• TASK DIRECTIONS:
Reproduce exactly, from the line containing "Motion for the", every line down to the end of the data below.

--------------------------------

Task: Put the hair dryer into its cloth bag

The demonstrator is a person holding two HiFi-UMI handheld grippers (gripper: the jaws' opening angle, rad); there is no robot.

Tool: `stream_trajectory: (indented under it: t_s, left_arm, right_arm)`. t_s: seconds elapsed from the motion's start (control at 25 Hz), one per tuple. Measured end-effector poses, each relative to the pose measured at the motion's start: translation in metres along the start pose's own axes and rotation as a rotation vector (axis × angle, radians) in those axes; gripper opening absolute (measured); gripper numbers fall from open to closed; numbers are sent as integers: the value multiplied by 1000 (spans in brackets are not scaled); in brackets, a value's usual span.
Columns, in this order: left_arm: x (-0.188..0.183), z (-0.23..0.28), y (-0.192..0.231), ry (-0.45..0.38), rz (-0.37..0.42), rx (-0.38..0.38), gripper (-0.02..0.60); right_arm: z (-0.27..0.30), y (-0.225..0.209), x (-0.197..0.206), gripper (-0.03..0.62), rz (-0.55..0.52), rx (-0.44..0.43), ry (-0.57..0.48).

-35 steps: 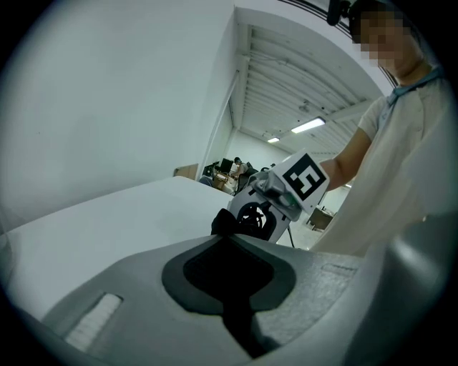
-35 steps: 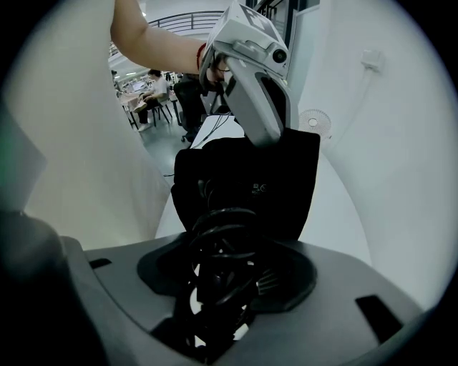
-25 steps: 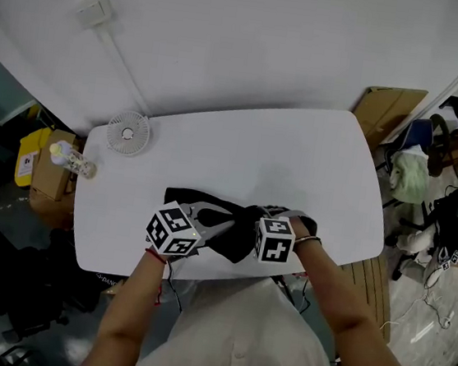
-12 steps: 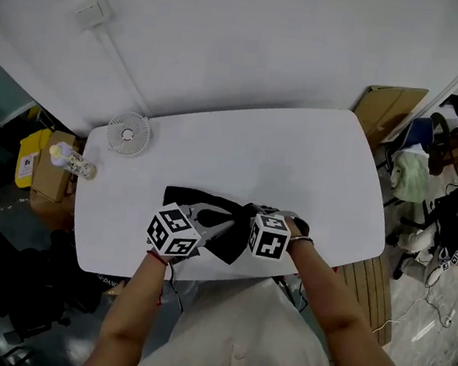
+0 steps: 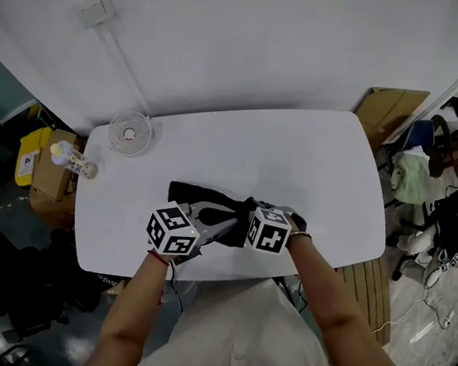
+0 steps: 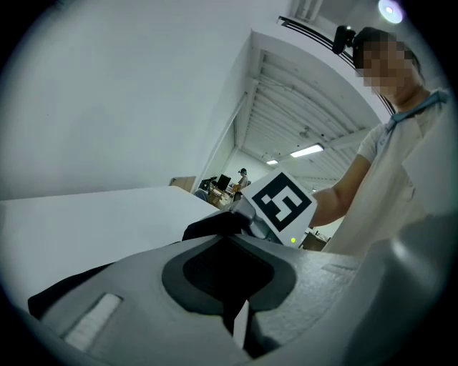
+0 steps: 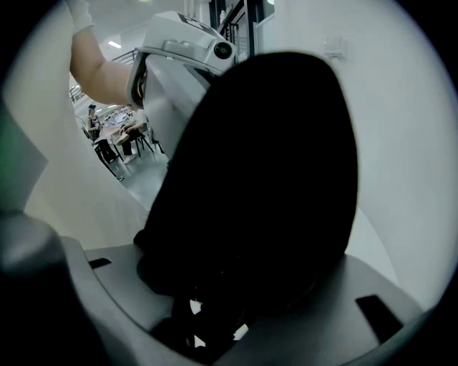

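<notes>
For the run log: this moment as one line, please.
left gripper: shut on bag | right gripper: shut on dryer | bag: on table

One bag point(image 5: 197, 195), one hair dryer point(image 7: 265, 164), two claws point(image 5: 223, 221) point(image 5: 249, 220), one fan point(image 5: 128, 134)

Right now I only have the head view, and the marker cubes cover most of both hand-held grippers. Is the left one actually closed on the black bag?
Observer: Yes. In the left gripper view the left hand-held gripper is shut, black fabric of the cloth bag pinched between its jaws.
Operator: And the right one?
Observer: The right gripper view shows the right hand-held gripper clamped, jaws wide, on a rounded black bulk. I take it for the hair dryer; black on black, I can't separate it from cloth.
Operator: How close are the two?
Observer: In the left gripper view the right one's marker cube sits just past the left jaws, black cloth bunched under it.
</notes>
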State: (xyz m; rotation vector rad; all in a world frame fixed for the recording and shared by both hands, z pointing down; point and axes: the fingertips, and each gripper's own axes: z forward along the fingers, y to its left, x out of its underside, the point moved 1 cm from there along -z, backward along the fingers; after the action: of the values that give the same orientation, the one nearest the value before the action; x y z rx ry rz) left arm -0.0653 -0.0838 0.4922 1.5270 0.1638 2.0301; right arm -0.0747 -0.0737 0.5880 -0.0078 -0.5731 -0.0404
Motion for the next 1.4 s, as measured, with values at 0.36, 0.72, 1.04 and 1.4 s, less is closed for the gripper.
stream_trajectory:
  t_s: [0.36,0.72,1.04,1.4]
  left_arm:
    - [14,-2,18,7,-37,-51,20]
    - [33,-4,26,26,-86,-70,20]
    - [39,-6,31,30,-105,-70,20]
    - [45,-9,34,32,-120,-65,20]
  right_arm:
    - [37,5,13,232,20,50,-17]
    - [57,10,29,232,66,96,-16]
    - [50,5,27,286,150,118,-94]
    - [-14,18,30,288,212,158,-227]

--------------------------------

• RESPONSE BELOW:
Motion for the next 1.4 s, as measured, with values at 0.36, 0.72, 1.04 and 1.4 s, less is closed for the gripper.
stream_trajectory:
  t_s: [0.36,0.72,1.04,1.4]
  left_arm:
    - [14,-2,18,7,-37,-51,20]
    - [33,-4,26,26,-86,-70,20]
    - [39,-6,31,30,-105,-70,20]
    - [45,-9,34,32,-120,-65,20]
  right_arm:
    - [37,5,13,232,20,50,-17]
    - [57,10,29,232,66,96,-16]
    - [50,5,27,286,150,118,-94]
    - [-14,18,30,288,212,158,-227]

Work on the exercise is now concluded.